(TASK) Your task is to find every line of the listing that includes "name" and copy it.

(DATA FOR THE TASK)
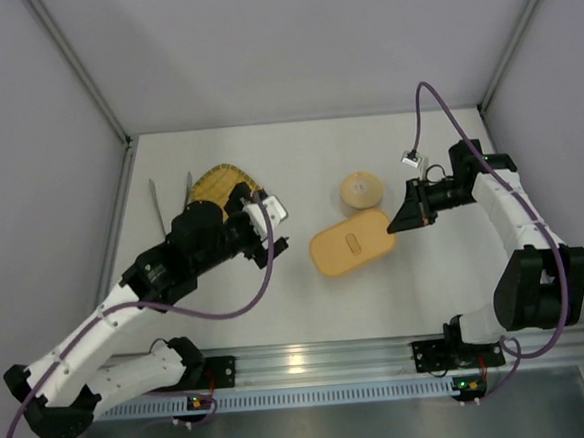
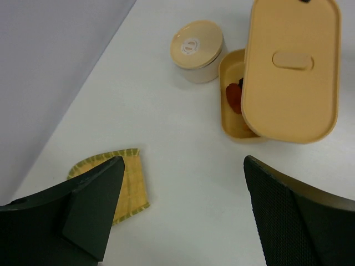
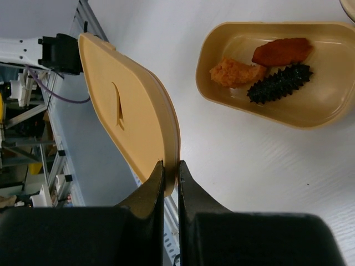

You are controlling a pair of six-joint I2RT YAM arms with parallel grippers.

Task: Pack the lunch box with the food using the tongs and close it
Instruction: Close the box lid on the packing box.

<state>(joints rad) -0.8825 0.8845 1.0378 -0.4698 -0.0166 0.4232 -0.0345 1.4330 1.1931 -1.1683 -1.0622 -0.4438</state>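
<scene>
The tan-orange lunch box [image 3: 327,111] lies open on the white table. It holds the food: an orange piece [image 3: 236,72], a red-brown piece [image 3: 282,51] and a dark spiky piece [image 3: 280,83]. My right gripper [image 3: 171,172] is shut on the rim of the matching lid [image 3: 127,105], which hangs tilted over the box and hides most of it [image 1: 349,243] from above. My left gripper [image 2: 183,166] stands open over bare table, left of the box [image 2: 233,116], with nothing between its fingers. The silver tongs [image 1: 158,206] lie at the far left, untouched.
A round container with a tan lid [image 1: 361,189] stands just behind the box. A woven yellow tray [image 1: 217,184] lies under and behind my left wrist. Grey walls close in the table on both sides and at the back.
</scene>
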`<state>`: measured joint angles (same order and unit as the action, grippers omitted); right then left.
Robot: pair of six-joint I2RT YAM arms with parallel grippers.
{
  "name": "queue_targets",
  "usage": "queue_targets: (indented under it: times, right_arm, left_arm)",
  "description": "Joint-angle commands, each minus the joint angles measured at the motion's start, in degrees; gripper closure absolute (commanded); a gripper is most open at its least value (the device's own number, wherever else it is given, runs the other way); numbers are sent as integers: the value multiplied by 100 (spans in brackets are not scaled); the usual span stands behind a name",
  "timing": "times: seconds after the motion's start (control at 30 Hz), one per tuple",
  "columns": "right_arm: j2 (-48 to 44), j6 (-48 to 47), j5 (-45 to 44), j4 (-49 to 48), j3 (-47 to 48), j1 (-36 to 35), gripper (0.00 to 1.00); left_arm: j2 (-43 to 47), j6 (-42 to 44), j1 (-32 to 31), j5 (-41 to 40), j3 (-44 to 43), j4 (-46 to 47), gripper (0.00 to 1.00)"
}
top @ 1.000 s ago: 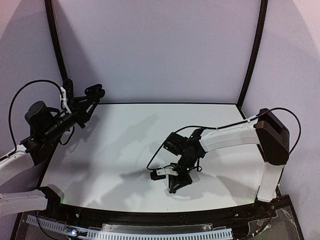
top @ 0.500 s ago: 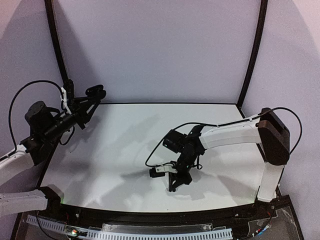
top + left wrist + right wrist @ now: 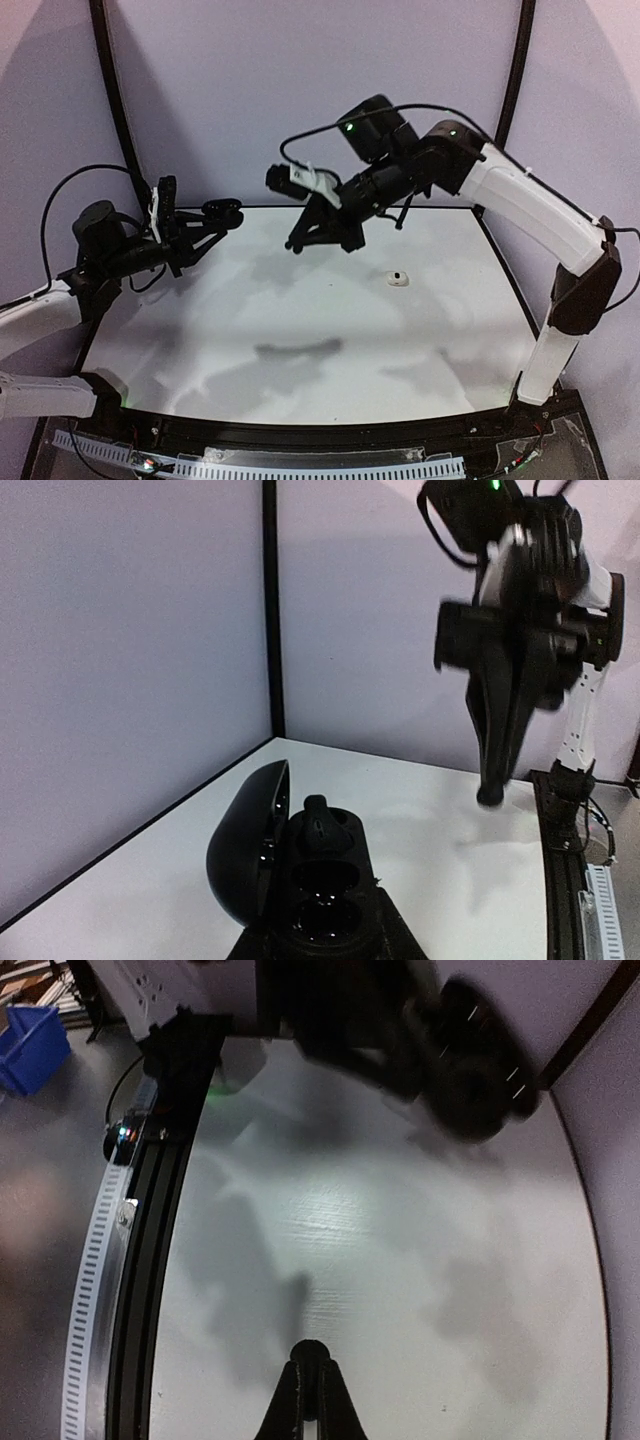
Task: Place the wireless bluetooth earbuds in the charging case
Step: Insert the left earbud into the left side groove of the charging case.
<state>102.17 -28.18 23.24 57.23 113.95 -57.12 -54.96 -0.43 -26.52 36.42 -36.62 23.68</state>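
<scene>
White table [image 3: 300, 330], matte and faintly grained, edged in black and enclosed by smooth pale lilac wall panels [image 3: 300, 100]. Right arm [image 3: 520, 200], a white shell with black joints, is raised above the far half of the table. The right gripper [image 3: 308, 1353] has its two black fingers drawn together into a narrow wedge with a rounded dark tip; whether anything is pinched there cannot be told. Left gripper [image 3: 222, 212], above the far left corner of the table, is clamped on the charging case [image 3: 320, 885], a glossy black oval shell whose domed lid [image 3: 250, 845] stands hinged open to the left. One black earbud [image 3: 318, 822], a rounded nub, stands in the far socket of the case; the near socket [image 3: 320, 910] shows as a shiny dark hollow. The right gripper's tip hangs beyond the case and to its right, well apart from it. A small rounded white item [image 3: 398, 279] with a dark spot lies on the table right of centre; it is too small to identify.
</scene>
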Motion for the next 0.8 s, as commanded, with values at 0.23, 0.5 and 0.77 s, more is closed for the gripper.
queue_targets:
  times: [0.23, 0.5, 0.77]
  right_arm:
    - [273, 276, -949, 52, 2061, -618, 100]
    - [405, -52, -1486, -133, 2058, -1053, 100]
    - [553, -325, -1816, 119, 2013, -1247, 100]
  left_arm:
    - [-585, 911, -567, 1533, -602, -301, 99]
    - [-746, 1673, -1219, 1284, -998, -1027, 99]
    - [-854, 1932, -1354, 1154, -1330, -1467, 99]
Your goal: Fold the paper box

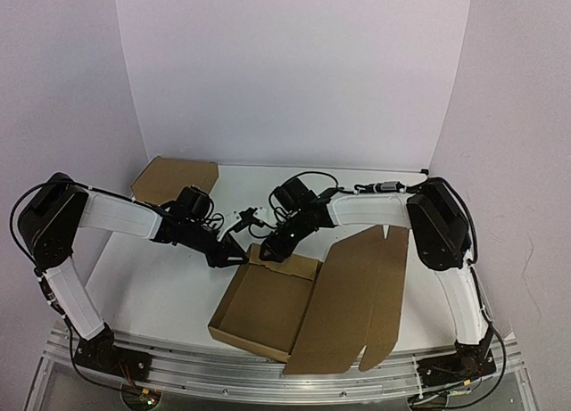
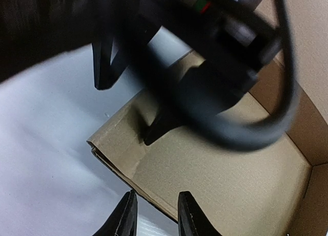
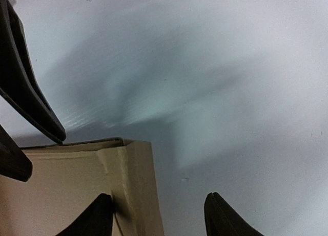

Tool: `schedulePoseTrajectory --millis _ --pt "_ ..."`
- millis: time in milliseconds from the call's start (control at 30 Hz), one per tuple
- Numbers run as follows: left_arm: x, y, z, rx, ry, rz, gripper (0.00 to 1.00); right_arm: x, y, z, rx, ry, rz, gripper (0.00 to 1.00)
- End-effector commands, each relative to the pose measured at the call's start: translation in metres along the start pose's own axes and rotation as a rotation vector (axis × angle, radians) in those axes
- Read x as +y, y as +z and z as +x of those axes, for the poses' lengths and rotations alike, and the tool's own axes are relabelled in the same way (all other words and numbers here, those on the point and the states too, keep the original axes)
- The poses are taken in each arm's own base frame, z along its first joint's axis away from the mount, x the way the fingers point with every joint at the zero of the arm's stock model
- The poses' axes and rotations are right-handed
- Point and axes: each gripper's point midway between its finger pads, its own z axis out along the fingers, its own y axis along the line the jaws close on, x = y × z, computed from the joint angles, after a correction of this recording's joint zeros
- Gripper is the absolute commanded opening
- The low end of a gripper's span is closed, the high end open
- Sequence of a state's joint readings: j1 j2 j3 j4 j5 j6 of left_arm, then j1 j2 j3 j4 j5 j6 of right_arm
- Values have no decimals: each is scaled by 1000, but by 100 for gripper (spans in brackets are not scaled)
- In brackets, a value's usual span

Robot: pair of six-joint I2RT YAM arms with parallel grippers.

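The paper box (image 1: 268,304) lies near the front of the table with low walls raised. Its flat lid panel (image 1: 357,291) spreads to the right. My left gripper (image 1: 236,256) is at the box's far left corner. In the left wrist view its fingers (image 2: 126,215) are open and straddle the folded side wall (image 2: 118,162). My right gripper (image 1: 270,250) is at the box's far wall, close to the left one. In the right wrist view it (image 3: 159,195) is wide open, with one finger (image 3: 97,218) over the inside of the wall corner (image 3: 136,185).
A second, ready-made brown box (image 1: 175,179) sits at the back left of the white table (image 1: 161,286). White walls enclose the back and both sides. The two grippers are nearly touching, and the right arm's cable crosses the left wrist view (image 2: 241,128).
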State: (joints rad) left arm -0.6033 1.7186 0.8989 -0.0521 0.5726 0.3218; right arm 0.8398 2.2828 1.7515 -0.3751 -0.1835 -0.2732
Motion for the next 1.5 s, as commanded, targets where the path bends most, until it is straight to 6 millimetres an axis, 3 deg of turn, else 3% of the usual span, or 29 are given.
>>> schedulePoseTrajectory --millis 0,167,233,467,567,667,800,900,1033,1067,1133,1167,1467 --pt "-4 5 2 14 -8 22 30 -6 18 12 46 -19 17 53" --pt "-14 6 -6 -4 -33 70 30 -14 24 13 56 -11 57 11" --pt "-19 7 -8 -10 -60 99 30 -15 25 13 58 -2 64 0" --pt "-25 8 -19 -35 -117 149 31 -24 23 24 93 10 138 0" --pt "-26 10 -17 -34 -120 152 31 -22 22 11 62 51 125 24" --pt "-24 11 -13 -31 -125 143 30 -20 20 -5 20 76 116 41" --pt "-23 11 -15 -39 -119 134 30 -18 25 -20 -16 76 89 42" --pt "-22 11 -15 -44 -115 128 30 -15 32 -18 -14 65 63 44" --pt "-22 11 -13 -40 -122 124 30 -3 39 -11 -5 12 5 54" --pt "-21 12 -13 -39 -122 124 30 1 40 -10 -9 -2 -18 49" --pt "-21 12 -13 -38 -123 121 30 6 41 -11 -27 -19 -46 10" --pt "-21 11 -14 -41 -121 124 30 8 40 -12 -36 -25 -52 2" --pt "-29 5 -26 -60 -104 170 35 -3 27 -6 -39 -54 39 0"
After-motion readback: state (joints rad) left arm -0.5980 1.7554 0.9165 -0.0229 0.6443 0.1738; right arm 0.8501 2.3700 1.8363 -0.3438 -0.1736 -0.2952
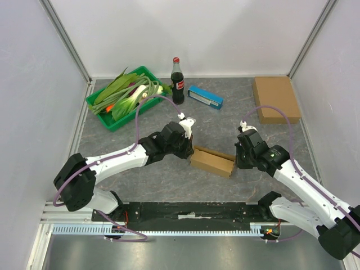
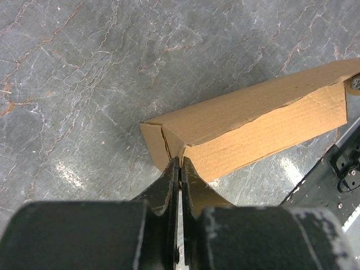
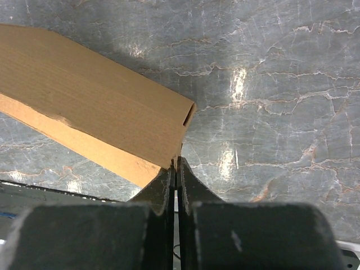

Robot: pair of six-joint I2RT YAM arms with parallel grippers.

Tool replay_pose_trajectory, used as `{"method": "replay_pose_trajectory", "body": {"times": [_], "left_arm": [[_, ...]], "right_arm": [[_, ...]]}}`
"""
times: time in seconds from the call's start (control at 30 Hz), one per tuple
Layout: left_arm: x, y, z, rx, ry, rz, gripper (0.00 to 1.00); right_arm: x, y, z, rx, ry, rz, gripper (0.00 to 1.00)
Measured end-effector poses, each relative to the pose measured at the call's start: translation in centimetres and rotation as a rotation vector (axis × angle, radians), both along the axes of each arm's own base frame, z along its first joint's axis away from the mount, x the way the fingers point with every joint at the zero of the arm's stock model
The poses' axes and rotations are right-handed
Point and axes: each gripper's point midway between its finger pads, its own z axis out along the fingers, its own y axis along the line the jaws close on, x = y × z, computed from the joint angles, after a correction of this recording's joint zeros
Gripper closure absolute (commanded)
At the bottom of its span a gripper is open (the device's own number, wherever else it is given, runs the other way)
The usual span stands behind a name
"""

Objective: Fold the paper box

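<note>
The brown paper box lies on the grey table between the two arms, partly folded with its flaps standing up. My left gripper is shut on the box's left end; in the left wrist view the jaws pinch a cardboard edge at the corner of the box. My right gripper is shut on the box's right end; in the right wrist view the jaws close on the lower corner of the box.
A green tray of vegetables stands at the back left, a cola bottle beside it, a blue packet to its right. A flat brown cardboard piece lies at the back right. Black rail runs along the near edge.
</note>
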Motion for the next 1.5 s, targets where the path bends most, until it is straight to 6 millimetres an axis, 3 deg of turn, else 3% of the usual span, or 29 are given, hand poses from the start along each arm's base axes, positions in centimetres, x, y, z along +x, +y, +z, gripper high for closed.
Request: {"method": "replay_pose_trajectory", "body": {"times": [0.17,0.37,0.47,0.7,1.1,1.5], "left_arm": [[-0.2,0.1,-0.2,-0.006,0.000,0.006,0.76],[-0.2,0.4,-0.6,0.005,0.002,0.016,0.75],[0.0,0.5,-0.8,0.011,-0.001,0.024,0.85],[1.1,0.5,-1.0,0.024,-0.047,0.071,0.98],[1.1,0.0,-1.2,0.033,-0.170,0.142,0.98],[1.6,0.5,-1.2,0.052,-0.203,0.183,0.98]], "right_arm": [[0.1,0.2,0.0,0.010,0.001,-0.002,1.00],[0.3,0.9,0.3,0.041,-0.011,0.010,1.00],[0.4,1.0,0.3,0.046,-0.011,0.013,1.00],[0.1,1.3,0.4,0.077,0.009,-0.012,1.00],[0.1,1.4,0.3,0.200,0.104,-0.209,1.00],[0.1,2.3,0.4,0.288,0.173,-0.301,1.00]]}}
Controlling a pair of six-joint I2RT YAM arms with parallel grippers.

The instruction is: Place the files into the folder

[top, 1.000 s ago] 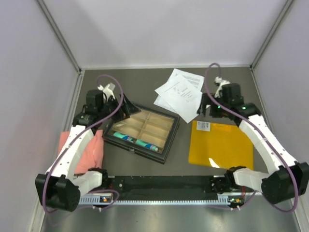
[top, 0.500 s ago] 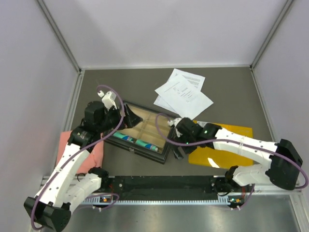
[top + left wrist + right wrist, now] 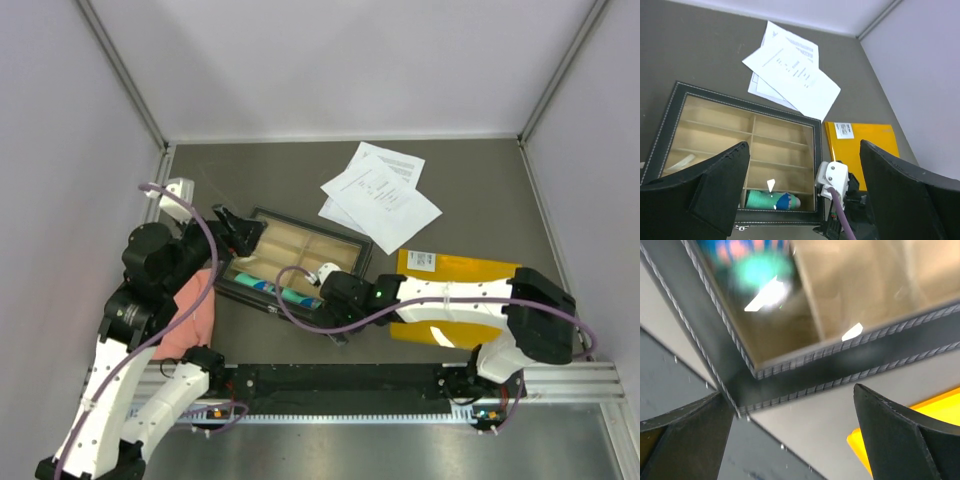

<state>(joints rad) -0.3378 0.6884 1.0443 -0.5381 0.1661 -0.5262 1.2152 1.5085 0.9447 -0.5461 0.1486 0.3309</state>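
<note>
While both grippers hang empty with their jaws spread wide, neither one is at the paper. Nearest me runs the black rail (image 3: 340, 378), and a pink cloth (image 3: 195, 315) lies just beyond its left end. The right arm lies low, stretched leftward across the folder (image 3: 870, 147), so its forearm covers a strip of the yellow plastic. The right gripper (image 3: 789, 395) hovers at the near right corner of the black box (image 3: 747, 104).

The folder lies flat just right of the box, its long side running left to right and its white label at the far left corner. It looks closed to me. The left gripper (image 3: 240, 230) is held high over the box's far left corner.

Beyond all that lie the files (image 3: 385, 195), a fanned heap of printed sheets. Their near corner all but touches the folder's far left corner, and their long axis slants from far left to near right. From either gripper they lie farther off and to the right. The right one is nearer, I'd say.

The table (image 3: 250, 165) is dark grey and matte, so flat sheets may be hard to pinch. Pale walls close in left, right and far.
</note>
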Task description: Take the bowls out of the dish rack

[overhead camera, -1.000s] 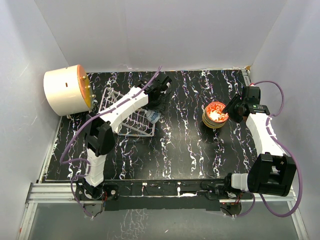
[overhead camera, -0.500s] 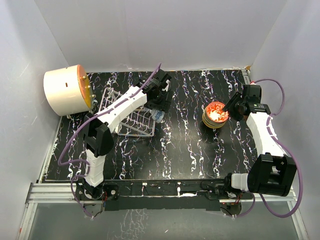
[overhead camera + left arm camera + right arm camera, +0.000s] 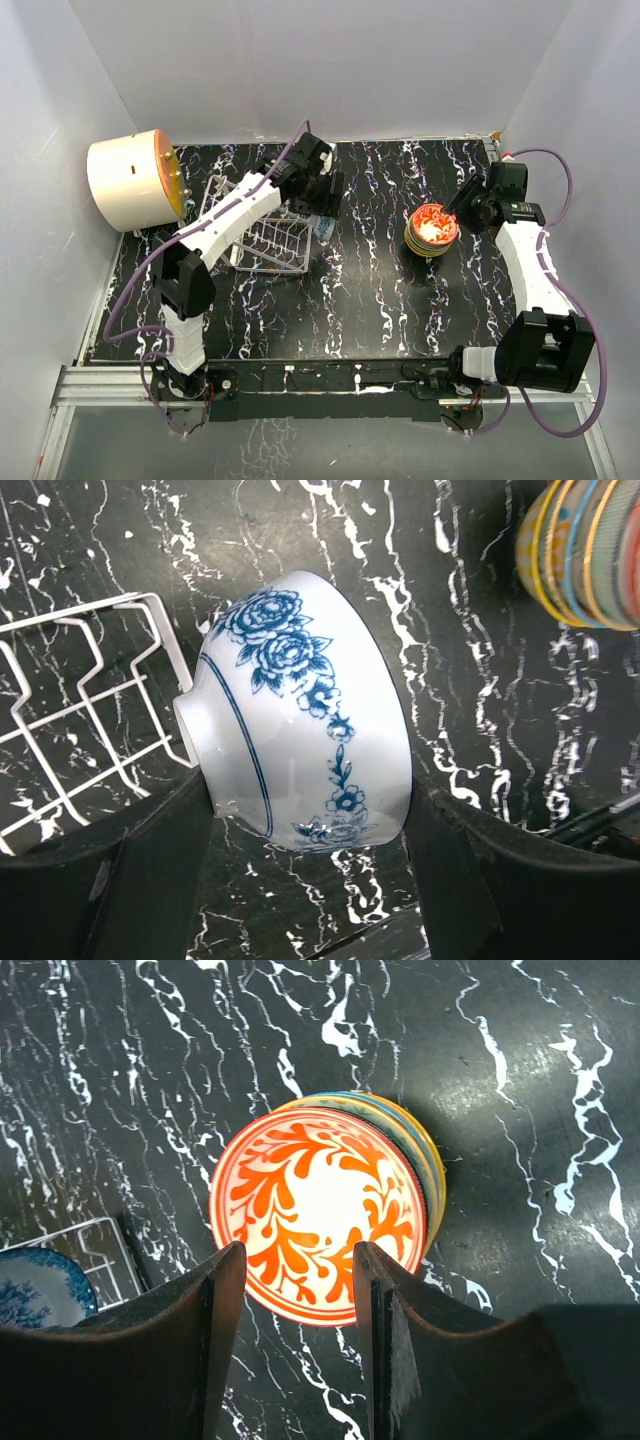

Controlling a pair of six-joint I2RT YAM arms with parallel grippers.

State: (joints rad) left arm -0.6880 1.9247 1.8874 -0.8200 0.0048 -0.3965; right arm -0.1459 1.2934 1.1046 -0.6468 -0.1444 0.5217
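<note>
- The left gripper (image 3: 305,820) is clamped on a white bowl with blue flowers (image 3: 300,710), one finger on each side of its wall.
- That blue-flowered bowl hangs above the black marbled surface (image 3: 380,290), just off the right end of the wire dish rack (image 3: 268,246). From the left wrist view I cannot tell whether its foot touches the rack's end wires.
- The bowl lies on its side: the foot ring points back toward the rack and the mouth faces away from it, toward the robot's right. Its axis therefore runs roughly level rather than upright.
- The stack of bowls (image 3: 430,228) stands well apart to the right, with a red-orange leaf-patterned bowl (image 3: 318,1215) on top and yellow and teal rims showing beneath it.
- The right gripper (image 3: 297,1260) hangs over that stack with its fingers spread and nothing between them. It is the nearer arm to the stack, but the left one carries the load.
- No other bowl shows in the visible part of the rack, so this is probably the last one to unload.
- The coming move likely turns on two things: carrying the bowl rightward across the bare surface, and rolling it mouth-up so it nests on the orange bowl.
- The right gripper stands over the landing spot and may need to give way.
</note>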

(WORKED SOLUTION)
  "name": "queue_targets",
  "description": "Joint-angle commands, each minus the joint angles measured at the motion's start, in degrees; gripper closure absolute (commanded); a gripper is most open at its least value (the device's own number, wherever else it is given, runs the other way); numbers are sent as integers: the value multiplied by 100 (spans in brackets are not scaled); the usual span stands behind a name",
The usual span stands behind a name

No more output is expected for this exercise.